╭─ Material provided

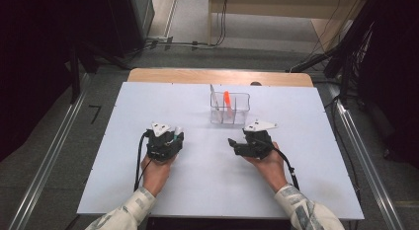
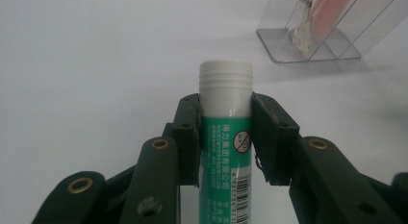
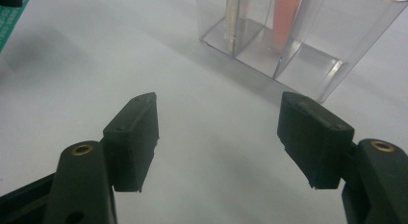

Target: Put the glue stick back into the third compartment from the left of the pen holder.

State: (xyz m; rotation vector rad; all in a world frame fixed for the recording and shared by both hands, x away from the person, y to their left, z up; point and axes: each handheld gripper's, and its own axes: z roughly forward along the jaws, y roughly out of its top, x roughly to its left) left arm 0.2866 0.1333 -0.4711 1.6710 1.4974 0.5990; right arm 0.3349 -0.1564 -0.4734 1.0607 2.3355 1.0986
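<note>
Glue stick (image 2: 226, 137) lies along clenched left gripper (image 2: 225, 132) fingers, white cap forward; right gripper (image 3: 219, 132) released.

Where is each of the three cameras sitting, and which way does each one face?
High view: above the person's side, facing forward and down on the white table; forearms and both grippers show.
Left gripper view: rides the left gripper, along jaws clamping a glue stick.
Right gripper view: rides the right gripper, jaws open.
All share the clear organizer.

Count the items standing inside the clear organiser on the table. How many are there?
2: a pale slim item in the clear organiser's left compartment, an orange one in the middle. Walls might hide more.
</note>
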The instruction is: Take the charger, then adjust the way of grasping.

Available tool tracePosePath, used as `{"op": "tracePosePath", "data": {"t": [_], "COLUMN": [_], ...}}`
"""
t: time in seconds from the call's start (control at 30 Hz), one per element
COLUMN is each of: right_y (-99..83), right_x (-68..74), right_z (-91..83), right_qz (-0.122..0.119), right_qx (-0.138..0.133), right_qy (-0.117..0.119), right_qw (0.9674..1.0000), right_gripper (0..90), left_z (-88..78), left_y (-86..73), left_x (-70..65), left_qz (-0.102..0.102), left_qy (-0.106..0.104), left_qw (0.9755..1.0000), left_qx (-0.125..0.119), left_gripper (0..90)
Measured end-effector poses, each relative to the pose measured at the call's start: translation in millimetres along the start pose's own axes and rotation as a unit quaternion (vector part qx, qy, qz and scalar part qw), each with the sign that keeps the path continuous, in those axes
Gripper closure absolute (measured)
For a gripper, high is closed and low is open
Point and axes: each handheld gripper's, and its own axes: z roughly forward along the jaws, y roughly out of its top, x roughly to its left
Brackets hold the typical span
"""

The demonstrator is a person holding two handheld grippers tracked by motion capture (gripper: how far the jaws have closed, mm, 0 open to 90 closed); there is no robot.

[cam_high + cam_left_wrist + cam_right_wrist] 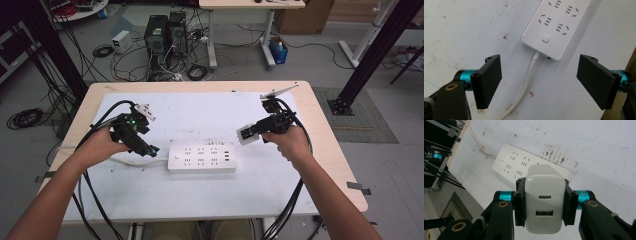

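A white power strip (202, 158) lies flat on the desk (320, 120) between the person's hands. The left gripper (539, 82) hovers over its cord (527, 82) end, jaws wide apart and empty. The right gripper (544, 200) clamps a white charger (544, 197) above the strip's far end.

One power strip (202, 158); one USB charger (544, 198); two grippers, left (151, 150), right (248, 134); one worktop (320, 130).

A grey floor (325, 57) is seen beyond the light wood table (327, 135). Two computer towers (165, 32) and tangled cables (130, 62) are placed upper left; a second desk (250, 5) and cardboard box (302, 15) are seen upper right.
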Motion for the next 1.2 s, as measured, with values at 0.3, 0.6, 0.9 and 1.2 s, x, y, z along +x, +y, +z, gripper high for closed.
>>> {"op": "tracePosePath", "data": {"t": [0.3, 0.6, 0.9, 1.2], "right_y": [0.2, 9.5, 26.4, 40.9], "right_x": [2.1, 6.6, 24.3, 40.7], "right_z": [0.4, 5.4, 17.1, 31.5], "right_qz": [-0.005, -0.066, -0.215, -0.286], "right_qx": [0.003, 0.03, 0.081, 0.121], "right_qy": [-0.002, -0.028, -0.08, -0.103], "right_qw": [1.0, 0.997, 0.9699, 0.945], "right_gripper": [62.3, 62.3, 62.2, 62.2], "left_z": [1.0, 1.5, -1.0, 1.7], "left_y": [-2.8, -4.1, -10.6, -17.9], "left_x": [-0.3, 4.0, 8.3, 7.3], "left_qz": [-0.004, -0.006, 0.012, 0.041], "left_qy": [0.004, -0.003, -0.016, -0.022], "left_qw": [1.0, 0.9998, 0.9993, 0.9975], "left_qx": [-0.004, 0.019, 0.033, 0.054], "left_gripper": [20.3, 20.3, 20.3, 20.3]}}
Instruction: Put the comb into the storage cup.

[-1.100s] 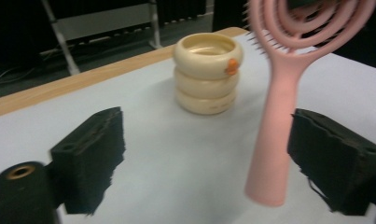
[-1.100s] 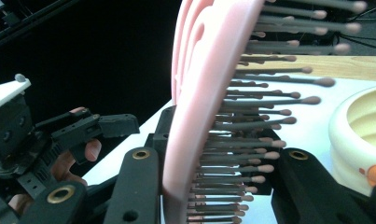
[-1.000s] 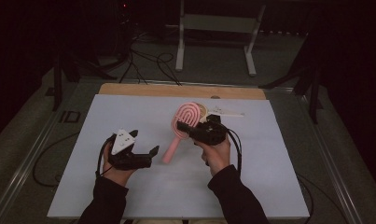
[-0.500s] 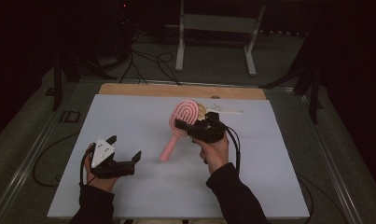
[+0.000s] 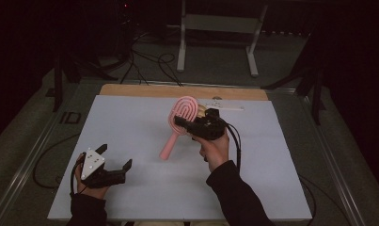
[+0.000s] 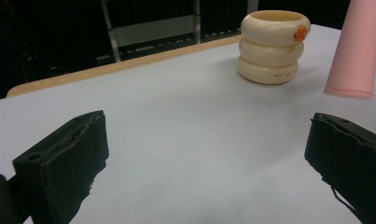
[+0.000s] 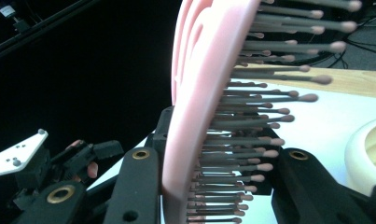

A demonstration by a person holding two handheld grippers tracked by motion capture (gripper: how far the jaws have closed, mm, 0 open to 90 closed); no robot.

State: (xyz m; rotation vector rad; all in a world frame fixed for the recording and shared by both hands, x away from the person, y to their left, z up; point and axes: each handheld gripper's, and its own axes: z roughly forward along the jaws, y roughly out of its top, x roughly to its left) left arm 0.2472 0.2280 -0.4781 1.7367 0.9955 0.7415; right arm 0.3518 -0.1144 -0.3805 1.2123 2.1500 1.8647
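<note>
A pink hairbrush [image 5: 184, 107] hangs above the white table, head up, handle slanting down to the left. My right gripper [image 5: 181, 122] is shut on it just below the head; in the right gripper view the jaws clamp the bristled head [image 7: 209, 70]. My left gripper [image 5: 115, 156] rests near the table's front left corner, well clear of the brush. Its jaws have just been opening and stand wide with nothing between them [image 6: 204, 154]. The handle's tip [image 6: 356, 46] shows in the left gripper view.
A cream stack of three rings [image 6: 274, 46] stands on the white tabletop [image 5: 130, 117] beside the brush, partly behind my right gripper. A flat white strip [image 5: 225, 107] lies near the wooden back edge [image 5: 177, 91]. A metal stand [image 5: 215, 23] rises behind the table.
My left gripper has drawn away from the brush handle, going left and toward the near edge, and sunk to the table. The right gripper and brush have stayed put.
</note>
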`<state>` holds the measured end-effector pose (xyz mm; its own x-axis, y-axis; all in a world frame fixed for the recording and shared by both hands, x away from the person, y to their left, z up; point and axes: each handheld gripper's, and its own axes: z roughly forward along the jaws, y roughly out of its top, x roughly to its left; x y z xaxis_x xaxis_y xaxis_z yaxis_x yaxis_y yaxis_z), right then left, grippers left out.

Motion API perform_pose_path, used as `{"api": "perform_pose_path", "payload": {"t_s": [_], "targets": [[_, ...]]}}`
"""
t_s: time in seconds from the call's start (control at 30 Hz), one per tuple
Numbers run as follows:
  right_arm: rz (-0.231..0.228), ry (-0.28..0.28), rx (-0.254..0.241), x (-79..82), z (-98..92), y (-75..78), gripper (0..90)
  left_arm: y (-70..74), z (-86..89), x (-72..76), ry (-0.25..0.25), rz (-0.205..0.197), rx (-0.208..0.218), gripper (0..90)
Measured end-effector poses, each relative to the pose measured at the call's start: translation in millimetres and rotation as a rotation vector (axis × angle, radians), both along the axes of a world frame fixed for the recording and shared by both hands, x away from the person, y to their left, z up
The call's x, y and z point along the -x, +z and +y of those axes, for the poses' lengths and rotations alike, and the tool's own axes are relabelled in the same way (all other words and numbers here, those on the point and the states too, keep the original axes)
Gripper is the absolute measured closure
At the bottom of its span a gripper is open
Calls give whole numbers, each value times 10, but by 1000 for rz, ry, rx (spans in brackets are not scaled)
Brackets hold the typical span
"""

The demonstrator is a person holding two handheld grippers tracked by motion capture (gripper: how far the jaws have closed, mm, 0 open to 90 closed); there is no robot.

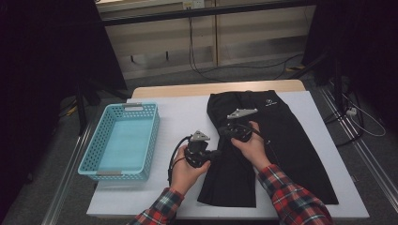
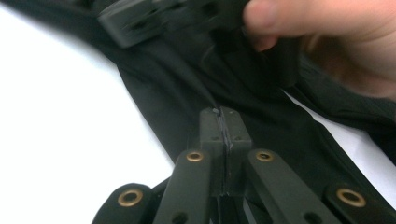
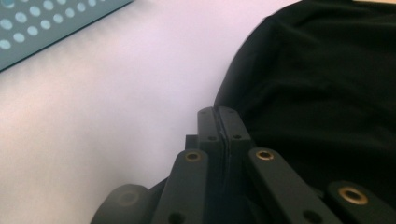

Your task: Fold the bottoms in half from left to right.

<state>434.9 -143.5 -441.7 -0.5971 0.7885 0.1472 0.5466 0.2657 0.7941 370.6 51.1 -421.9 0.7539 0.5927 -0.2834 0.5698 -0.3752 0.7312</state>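
Note:
A black garment (image 1: 281,140) lies flat on the white table (image 1: 183,117), with a small white logo near its far end. My left gripper (image 1: 219,153) sits at the garment's left edge. In the left gripper view its jaws (image 2: 223,112) are shut, and a raised fold of the black cloth (image 2: 261,116) runs into their tips. My right gripper (image 1: 225,131) is a little farther up the same edge. Its jaws (image 3: 217,111) are closed where the hem of the garment (image 3: 327,93) meets them.
A light blue perforated basket (image 1: 89,159) stands on the table's left side, and its wall shows in the right gripper view (image 3: 46,28). The person's right hand (image 2: 336,37) is close above the left gripper. Cables lie on the floor beyond the table.

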Motion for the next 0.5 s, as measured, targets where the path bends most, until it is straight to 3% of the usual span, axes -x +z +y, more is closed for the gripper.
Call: {"api": "perform_pose_path", "payload": {"t_s": [0.13,0.23,0.37,0.5], "targets": [[-22,-15,1,83,-130,77,893,2,-30,-2,0,7,25,900],[-41,-31,39,243,-345,143,893,6,-109,8,-21,8,35,899],[-23,-58,66,397,-579,152,892,-10,-171,18,-32,17,41,900],[-14,-63,116,482,-667,113,889,-50,-253,35,-51,30,34,900]]}}
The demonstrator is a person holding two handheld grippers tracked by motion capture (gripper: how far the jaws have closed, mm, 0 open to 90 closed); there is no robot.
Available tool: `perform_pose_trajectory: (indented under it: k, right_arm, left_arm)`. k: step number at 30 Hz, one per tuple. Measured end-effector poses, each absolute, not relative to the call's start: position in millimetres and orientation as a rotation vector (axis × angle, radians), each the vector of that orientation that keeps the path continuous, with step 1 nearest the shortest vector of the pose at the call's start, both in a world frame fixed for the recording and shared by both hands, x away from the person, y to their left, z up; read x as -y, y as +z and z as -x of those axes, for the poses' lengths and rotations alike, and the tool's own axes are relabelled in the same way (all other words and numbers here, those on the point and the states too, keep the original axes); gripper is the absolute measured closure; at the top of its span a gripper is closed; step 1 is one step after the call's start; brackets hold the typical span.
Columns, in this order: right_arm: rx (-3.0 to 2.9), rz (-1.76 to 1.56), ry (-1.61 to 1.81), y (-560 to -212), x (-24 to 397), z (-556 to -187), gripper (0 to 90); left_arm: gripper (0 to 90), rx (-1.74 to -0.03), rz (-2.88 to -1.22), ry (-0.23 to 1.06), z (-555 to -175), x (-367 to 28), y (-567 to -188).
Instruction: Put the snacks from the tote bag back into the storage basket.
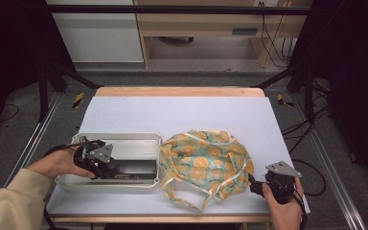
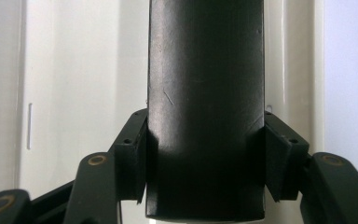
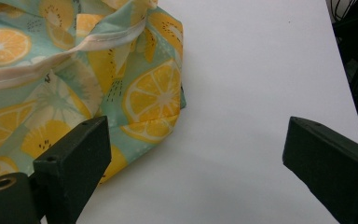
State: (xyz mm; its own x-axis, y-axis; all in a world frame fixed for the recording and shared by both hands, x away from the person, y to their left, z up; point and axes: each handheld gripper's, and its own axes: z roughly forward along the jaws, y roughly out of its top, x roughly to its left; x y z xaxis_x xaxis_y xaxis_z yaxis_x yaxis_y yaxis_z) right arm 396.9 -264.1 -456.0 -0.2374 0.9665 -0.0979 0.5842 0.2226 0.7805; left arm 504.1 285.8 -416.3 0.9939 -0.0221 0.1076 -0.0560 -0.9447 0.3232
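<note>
My left gripper point(image 1: 106, 165) clamps the black box point(image 1: 133, 169) in the white tray point(image 1: 124, 139). My right gripper point(image 3: 191, 154) gapes empty beside the fruit-print bag point(image 1: 205, 160). Next, I judge, lift the box clear toward the bag.

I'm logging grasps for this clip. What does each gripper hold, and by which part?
The left gripper clamps the black box across its two long sides, near one end. The right gripper holds nothing.
</note>
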Motion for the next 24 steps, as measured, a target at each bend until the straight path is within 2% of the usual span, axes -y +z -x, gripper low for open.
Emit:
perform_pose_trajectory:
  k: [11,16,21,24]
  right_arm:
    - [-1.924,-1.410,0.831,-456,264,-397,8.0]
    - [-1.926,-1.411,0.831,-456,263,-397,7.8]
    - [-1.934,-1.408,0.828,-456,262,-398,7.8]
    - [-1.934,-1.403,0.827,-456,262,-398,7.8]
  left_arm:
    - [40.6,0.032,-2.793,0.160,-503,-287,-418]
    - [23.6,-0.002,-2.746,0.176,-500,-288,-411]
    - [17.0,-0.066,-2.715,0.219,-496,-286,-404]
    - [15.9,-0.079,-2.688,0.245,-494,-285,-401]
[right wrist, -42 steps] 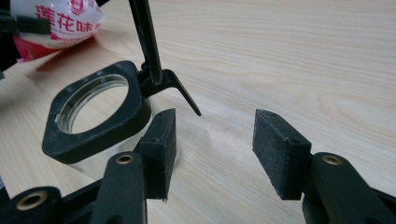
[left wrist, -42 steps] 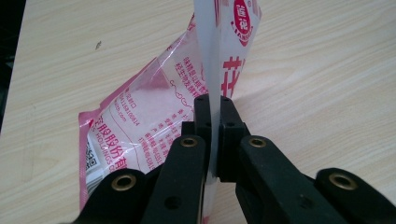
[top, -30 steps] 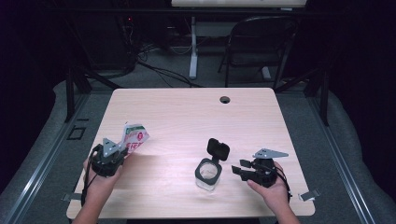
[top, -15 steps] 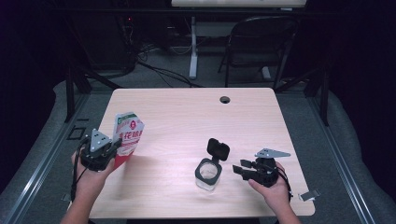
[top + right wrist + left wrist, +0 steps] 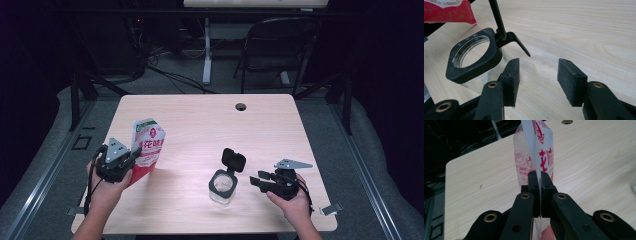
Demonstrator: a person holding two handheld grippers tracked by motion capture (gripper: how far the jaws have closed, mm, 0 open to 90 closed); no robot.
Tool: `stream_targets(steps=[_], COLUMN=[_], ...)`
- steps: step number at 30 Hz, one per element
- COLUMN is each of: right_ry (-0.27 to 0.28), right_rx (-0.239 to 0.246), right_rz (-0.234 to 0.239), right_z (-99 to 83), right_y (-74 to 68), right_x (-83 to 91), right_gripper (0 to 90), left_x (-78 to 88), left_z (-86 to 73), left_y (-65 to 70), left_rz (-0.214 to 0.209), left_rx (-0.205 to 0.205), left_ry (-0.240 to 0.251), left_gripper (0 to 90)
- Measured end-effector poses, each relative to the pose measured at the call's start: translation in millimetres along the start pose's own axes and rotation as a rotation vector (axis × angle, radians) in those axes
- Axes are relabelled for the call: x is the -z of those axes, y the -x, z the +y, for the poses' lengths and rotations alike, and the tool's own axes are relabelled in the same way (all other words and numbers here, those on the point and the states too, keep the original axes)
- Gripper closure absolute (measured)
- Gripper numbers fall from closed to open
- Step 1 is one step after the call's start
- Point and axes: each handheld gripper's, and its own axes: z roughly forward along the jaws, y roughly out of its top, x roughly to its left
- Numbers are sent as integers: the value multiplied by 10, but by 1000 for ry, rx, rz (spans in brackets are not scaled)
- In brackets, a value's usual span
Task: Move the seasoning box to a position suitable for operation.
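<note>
The left tool (image 5: pixel 120 162) pinches the bag (image 5: pixel 145 152) by a thin side seam, lifted at the counter's (image 5: pixel 200 120) left edge. Soft, light and slippery, it likely sags and swings. The right tool (image 5: pixel 267 181), spread, waits beside the open jar (image 5: pixel 221 186); its raised lid (image 5: pixel 233 159) could obstruct pouring.

I am working in what is looking like a lab or recording room, not a home. My pale wooden desk (image 5: pixel 200 125) with its cable hole (image 5: pixel 241 106) is standing alone on grey carpet (image 5: pixel 370 150), black curtains are closing in the dark surroundings, cables (image 5: pixel 170 75) are trailing across the floor behind, and a black folding chair (image 5: pixel 277 50) is waiting beyond the table.
</note>
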Motion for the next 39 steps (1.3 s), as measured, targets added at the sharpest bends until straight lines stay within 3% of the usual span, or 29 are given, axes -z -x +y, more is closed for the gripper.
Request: stream_targets(steps=[16,25,39], right_ry=[30,11,37], right_rx=[-18,15,-7], right_rz=[-2,-3,-11], right_z=[1,-3,3], right_y=[30,18,36], right_x=[32,26,60], right_gripper=[559,616,650], left_x=[-139,-226,-364], left_z=[185,264,351], left_y=[318,500,771], left_rz=[-100,-151,-229], left_rx=[-35,-51,-71], left_ry=[29,43,63], left_gripper=[900,900,900])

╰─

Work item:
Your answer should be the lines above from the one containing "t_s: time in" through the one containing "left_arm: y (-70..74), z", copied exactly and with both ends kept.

Completed exercise:
t_s: time in seconds from the call's start (control at 30 Hz), one per tuple
Numbers run as follows:
  right_arm: rz (-0.231..0.228), ry (-0.28..0.28), rx (-0.254..0.241), x (-79..82), z (-98..92), y (-75..78), gripper (0..90)
  left_arm: y (-70..74), z (-86..89), x (-72..76), ry (-0.25..0.25), rz (-0.205..0.197), rx (-0.208..0.218), gripper (0..90)

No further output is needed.